Пётр кинулся в самое пекло, туда, где ещё шаг ступи — и полетишь вниз головой в бурлящий поток под напирающие льды. Пудовые камни с шумом валились в прораны, вздымая фонтаны брызг, дробили льды, а вокруг в сто глоток орали:

— Поспешай! Поспешай!

И камни, казалось без помощи людских рук, поднимались на высокие валы и, перекатываясь через гребни, падали в Неву, укрощая разбушевавшуюся реку.

Воду сдержали.

Петров флот ждал теперь только способной к морской баталии погоды. Но Балтика бушевала. Северные бешеные ветры, пришедшие из Лапландии, вздымали гигантские валы, и они, сшибаясь, грохотали, как сотни пушек. По такой непогоде и мысли не было выйти из гаваней.

В эти дни царь Пётр часто бывал на острове Котлин. В зюйдвестке и гремевшем под ветром морском плаще выходил на берег и подолгу, вжимая в глазницу окуляр морской зрительной трубки, глядел в море.

У горизонта плясали волны.

Царь был возбуждён, морской ветер, казалось, пьянил его. Пётр сложил суставчатую трубу, наклонился к волне, зачерпнул полную горсть воды, бросил в лицо. Поднялся, капли блестели на его тёмной коже.

— Ах, — выдохнул, — красота, красота какая… Неделя пройдёт, и ветер уляжется. Обязательно уляжется.

Поймал взглядом летящую чайку, оглядел обложившие небо тучи. Он был знатоком морских примет, это знали, и ему верили.

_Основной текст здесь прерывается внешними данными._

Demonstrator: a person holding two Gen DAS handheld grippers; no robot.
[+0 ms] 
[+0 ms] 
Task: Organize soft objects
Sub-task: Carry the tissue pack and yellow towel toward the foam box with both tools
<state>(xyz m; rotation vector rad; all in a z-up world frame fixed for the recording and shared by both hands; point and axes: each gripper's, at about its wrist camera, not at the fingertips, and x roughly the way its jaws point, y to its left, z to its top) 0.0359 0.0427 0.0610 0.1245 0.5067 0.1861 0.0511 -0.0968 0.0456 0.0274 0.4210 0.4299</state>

Ветер и вправду начал стихать. По вечерам в разрывах туч объявлялась необыкновенно красного цвета луна, дорожка от неё, мерцая, протягивалась от горизонта до берега.

Луна и тревожила и веселила.

В Ревель, где стояли главные силы морской российской эскадры, срочно поскакал офицер с депешей. В ней говорилось: «…выйти в море числом, какое нужным сочтёте, при встрече противного флота принять бой». Конь под офицером, придавленный шпорами, пошёл волчьим скоком, стелясь над дорогой серой тенью. В ночь поскакал офицер, и ему предстояло загнать ещё не одного коня, пока он, меняя их на подставах, доведёт царёво слово до тех, кому оно предназначалось.